Three months earlier he had tried, unsuccessfully, to commit suicide, which is when his partner of seven years,Wendy Bendel, first became aware of the extent of the problem. He admitted to a 20-year gambling addiction and in a letter to his partner vowed to beat it, calling it "shameful. Embarrassing. Deceitful. A killer."

She says: "I didn't realise the severity of the problem until then and how quickly you could lose money." It's so hard to tell, she says. "With a gambling addiction there are no signs.
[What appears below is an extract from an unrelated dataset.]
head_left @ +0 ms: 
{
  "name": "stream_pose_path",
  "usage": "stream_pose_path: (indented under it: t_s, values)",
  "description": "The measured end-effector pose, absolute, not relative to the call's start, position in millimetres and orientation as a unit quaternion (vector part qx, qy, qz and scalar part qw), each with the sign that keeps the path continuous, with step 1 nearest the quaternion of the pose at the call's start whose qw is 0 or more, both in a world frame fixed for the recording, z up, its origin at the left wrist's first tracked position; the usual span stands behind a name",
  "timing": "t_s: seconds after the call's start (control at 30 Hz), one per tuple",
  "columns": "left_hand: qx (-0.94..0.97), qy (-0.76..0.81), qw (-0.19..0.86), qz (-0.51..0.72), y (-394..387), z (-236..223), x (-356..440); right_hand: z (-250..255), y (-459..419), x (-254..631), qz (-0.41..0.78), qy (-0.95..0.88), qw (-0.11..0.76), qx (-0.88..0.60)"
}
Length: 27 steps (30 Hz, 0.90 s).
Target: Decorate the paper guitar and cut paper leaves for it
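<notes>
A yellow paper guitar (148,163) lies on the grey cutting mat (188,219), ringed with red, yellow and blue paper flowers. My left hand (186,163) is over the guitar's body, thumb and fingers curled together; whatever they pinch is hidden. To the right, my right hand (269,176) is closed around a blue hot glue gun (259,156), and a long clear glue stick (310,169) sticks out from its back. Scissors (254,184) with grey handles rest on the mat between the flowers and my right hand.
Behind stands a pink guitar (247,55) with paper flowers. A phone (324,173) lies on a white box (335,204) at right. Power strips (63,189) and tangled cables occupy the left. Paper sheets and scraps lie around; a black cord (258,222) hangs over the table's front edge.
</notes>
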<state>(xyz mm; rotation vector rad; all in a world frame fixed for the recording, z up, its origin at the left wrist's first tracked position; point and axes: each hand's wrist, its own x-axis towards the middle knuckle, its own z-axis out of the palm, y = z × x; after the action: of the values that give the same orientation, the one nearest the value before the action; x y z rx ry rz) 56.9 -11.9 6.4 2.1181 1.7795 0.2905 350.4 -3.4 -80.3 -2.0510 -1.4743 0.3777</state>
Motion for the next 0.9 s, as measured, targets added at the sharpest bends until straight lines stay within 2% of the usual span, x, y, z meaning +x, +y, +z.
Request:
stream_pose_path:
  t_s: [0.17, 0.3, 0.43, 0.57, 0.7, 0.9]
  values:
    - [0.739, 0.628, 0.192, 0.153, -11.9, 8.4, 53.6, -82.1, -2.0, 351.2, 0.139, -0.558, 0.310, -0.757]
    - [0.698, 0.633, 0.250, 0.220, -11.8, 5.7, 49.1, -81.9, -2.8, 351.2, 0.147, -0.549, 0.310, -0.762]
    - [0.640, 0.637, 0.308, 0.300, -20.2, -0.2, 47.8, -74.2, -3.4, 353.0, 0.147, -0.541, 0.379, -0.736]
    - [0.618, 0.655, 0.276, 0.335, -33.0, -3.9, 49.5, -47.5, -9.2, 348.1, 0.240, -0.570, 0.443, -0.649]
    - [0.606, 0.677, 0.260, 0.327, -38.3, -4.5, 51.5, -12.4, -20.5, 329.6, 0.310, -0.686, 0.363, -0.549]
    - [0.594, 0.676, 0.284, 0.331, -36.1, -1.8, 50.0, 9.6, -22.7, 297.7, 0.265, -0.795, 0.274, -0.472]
With other addictions, like alcohol or drugs you can tell, the smell, the eyes, but not with this."

An hour after being discharged after his first suicide attempt Murphy was back in a betting shop playing the machines. Finally, after losing £900 on roulette in less than 20 minutes in an Aberdeen casino he left, later texting, "I love you" to his partner. His body was found the next day.

Bendel, who lives in Inverurie, is a zealous campaigner against the betting industry. She doesn't believe it is serious about self-regulation, when the in-house terminals are so profitable. She wants all bookmakers to be compelled to have swipe cards for gamblers to gain admittance to premises - these would also provide a check on how much is being spent.

She supports the £2 limit, if reluctantly. "In an ideal world they [terminals] wouldn't be there and Lee would be here. Taking the limit down to £2 does lessen the addiction significantly because it lessens the opportunity to win...I'm fighting because I don't want there to be any more Wendys, no more Lees."

PUGGIES, THE FACTS

There are 33,612 terminals in the UK with a gross gambling yield of £1.8bn.

They were introduced in 1999 and initially were not classed as gaming machines so there was no limit on where they could be placed and in what numbers.

Following a change in legislation there is now a maximum of four per premises with the maximum stake on a single bet £100, and a maximum prize of £500.

The amount lost on FOBTs has increased by 73 per cent since 2009. Gamblers losses increased by £57m in one year in 2016, the latest figures.

Each machine brings in on average £52,887 a year.

Scottish ministers have the power to vary the number of machines in a shop.

HEAD INJURY TURNED SOLDIER INTO BETTING ADDICT

Former soldier, Fraser Howie, racked up thousands of pounds of gambling debts after a head injury led him to develop an addictive personality.

He is now calling for access to online gambling sites to be toughened up after he was left with £12,000 of debt.

The 25-year-old from Paisley, claimed injuries he sustained in a car crash when he was 18 and home on leave radically altered his personality. He claimed he developed an addictive personality disorder and behaviour issues as a result.

He said: "I was completely oblivious to my gambling addiction - I just thought I was playing online games but had no idea it was causing such huge problems. I couldn't get bookies to waive the debts so that's why they need to change how their platforms are accessed so brain injury survivors don't suffer more than they already have."

Dr Fraser Morrison, consultant clinical psychologist with Alba Psychology, helped with Howie's recovery.

He said: "Fraser's ABI (acquired brain injury) was a diffused injury where a whole area like the frontal lobe is affected rather than one precise part.

"In these cases it causes difficulties in planning, short-term memory, multi-tasking, or triggers addictive behaviour. But Fraser is a great example of how ABI survivors can recover and thrive."